- _WHAT YOU WILL DO_: An exact, complete copy of the data that follows is needed.

** Opening DATASET EXCERPTS block **

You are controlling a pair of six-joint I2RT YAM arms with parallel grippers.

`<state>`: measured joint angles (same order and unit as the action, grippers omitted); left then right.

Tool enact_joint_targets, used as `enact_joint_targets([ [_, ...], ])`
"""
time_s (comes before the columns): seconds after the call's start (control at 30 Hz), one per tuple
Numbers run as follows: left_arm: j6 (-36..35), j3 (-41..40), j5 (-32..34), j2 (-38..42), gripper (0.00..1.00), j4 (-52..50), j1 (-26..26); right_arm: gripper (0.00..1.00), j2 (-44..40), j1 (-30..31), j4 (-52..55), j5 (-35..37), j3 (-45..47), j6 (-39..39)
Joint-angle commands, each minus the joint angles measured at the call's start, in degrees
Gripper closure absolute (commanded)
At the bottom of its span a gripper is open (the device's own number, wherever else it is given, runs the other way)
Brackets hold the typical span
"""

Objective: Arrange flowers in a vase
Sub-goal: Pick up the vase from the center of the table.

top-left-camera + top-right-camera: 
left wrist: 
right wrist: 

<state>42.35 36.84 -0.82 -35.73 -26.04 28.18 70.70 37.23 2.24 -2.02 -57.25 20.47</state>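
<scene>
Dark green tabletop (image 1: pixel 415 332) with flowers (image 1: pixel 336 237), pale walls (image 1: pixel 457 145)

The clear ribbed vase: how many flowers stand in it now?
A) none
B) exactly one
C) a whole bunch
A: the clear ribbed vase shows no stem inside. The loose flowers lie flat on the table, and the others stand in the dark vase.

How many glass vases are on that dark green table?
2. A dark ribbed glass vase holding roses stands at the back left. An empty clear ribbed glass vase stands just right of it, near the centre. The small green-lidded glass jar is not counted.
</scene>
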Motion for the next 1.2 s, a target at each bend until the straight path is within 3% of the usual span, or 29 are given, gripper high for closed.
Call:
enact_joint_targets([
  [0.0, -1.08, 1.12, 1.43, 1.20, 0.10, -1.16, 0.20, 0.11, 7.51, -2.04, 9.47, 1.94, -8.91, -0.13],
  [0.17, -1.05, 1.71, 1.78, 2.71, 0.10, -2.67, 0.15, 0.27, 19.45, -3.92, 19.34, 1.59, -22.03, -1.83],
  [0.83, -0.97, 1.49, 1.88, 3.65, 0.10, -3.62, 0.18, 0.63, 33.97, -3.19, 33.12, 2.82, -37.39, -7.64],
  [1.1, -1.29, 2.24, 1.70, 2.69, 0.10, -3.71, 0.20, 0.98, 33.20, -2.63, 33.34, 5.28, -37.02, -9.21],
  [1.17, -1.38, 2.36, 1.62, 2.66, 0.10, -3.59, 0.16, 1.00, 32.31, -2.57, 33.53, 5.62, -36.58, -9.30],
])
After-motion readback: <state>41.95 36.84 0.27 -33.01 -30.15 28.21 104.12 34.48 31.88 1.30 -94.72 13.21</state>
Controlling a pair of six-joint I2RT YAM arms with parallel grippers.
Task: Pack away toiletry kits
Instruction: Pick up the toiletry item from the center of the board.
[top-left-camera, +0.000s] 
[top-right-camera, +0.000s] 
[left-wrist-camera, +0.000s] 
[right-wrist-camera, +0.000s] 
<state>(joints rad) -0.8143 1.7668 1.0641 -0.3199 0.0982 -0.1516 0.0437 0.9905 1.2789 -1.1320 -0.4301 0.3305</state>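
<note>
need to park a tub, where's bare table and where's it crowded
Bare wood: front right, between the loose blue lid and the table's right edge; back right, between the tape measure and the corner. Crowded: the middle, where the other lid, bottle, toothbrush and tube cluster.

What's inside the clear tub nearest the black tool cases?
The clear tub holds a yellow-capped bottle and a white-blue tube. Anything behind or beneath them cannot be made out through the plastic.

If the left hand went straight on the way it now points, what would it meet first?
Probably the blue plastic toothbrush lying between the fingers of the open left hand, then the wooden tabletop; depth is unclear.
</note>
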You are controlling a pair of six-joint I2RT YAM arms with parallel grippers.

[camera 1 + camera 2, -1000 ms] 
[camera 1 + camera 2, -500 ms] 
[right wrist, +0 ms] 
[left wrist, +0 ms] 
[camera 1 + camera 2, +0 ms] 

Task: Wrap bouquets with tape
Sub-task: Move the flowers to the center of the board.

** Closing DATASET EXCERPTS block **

- _SOLUTION FOR THIS TASK_:
You are controlling a pair of six-joint I2RT YAM arms with parallel grippers.

`<state>`: measured joint angles (same order and unit as the action, grippers omitted); left then right.

Tool enact_joint_targets, used as `enact_joint_targets([ [_, ...], ])`
"""
time_s (comes before the columns): seconds after the call's start (control at 30 Hz), one per tuple
Numbers run as follows: left_arm: j6 (-36..35), j3 (-41..40), j5 (-32..34), j2 (-38..42), gripper (0.00..1.00), j4 (-52..50), j1 (-26..26); right_arm: gripper (0.00..1.00), j2 (-44..40), j1 (-30..31), j4 (-52..55), j5 (-35..37), j3 (-45..47), j6 (-39..39)
Joint-angle commands, each minus the joint angles measured at the call's start, in degrees
Gripper closure absolute (commanded)
At the bottom of its span a gripper is open (the device's own number, wherever else it is given, runs the other way)
Brackets hold the typical span
"""

Objective: Arrange flowers in a vase
Sub-goal: Pick up the vase from the center of the table.

top-left-camera + top-right-camera: 
left wrist: 
right wrist: 

<state>42.35 36.84 -0.82 -35.73 -26.04 28.18 70.70 37.23 2.24 -2.02 -57.25 20.47</state>
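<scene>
Dark green tabletop (image 1: pixel 415 332) with flowers (image 1: pixel 336 237), pale walls (image 1: pixel 457 145)

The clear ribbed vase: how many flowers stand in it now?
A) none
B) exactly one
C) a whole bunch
A: the clear ribbed vase shows no stem inside. The loose flowers lie flat on the table, and the others stand in the dark vase.

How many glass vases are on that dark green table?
2. A dark ribbed glass vase holding roses stands at the back left. An empty clear ribbed glass vase stands just right of it, near the centre. The small green-lidded glass jar is not counted.
</scene>
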Motion for the next 1.2 s, a target at each bend until the straight path is within 3% of the usual span, or 29 are given, gripper high for closed.
Call:
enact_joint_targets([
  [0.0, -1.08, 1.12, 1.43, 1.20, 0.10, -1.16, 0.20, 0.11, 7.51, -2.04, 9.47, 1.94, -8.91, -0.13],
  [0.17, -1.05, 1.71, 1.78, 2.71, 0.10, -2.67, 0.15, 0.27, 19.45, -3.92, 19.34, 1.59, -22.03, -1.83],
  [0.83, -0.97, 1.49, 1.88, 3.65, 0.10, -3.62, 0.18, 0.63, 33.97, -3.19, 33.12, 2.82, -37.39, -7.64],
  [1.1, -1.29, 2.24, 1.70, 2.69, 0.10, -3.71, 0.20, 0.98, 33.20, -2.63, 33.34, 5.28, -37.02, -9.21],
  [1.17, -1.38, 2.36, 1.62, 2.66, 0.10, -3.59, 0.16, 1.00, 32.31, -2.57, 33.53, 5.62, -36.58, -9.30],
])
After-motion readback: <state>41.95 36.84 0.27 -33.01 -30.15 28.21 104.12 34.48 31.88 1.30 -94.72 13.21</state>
Controlling a pair of six-joint I2RT YAM arms with parallel grippers.
Task: Pack away toiletry kits
Instruction: Pick up the toiletry item from the center of the board.
[top-left-camera, +0.000s] 
[top-right-camera, +0.000s] 
[left-wrist-camera, +0.000s] 
[right-wrist-camera, +0.000s] 
<state>(joints rad) -0.8143 1.7668 1.0641 -0.3199 0.0982 -0.1516 0.0437 0.9905 1.2789 -1.1320 -0.4301 0.3305</state>
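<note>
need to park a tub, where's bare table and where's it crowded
Bare wood: front right, between the loose blue lid and the table's right edge; back right, between the tape measure and the corner. Crowded: the middle, where the other lid, bottle, toothbrush and tube cluster.

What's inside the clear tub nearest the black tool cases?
The clear tub holds a yellow-capped bottle and a white-blue tube. Anything behind or beneath them cannot be made out through the plastic.

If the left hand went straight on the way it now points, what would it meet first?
Probably the blue plastic toothbrush lying between the fingers of the open left hand, then the wooden tabletop; depth is unclear.
</note>
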You are controlling a pair of six-joint I2RT YAM arms with parallel grippers.

[camera 1 + camera 2, -1000 ms] 
[camera 1 + camera 2, -500 ms] 
[right wrist, +0 ms] 
[left wrist, +0 ms] 
[camera 1 + camera 2, +0 ms] 

Task: Wrap bouquets with tape
Sub-task: Move the flowers to the center of the board.

What the exercise asked for is now complete.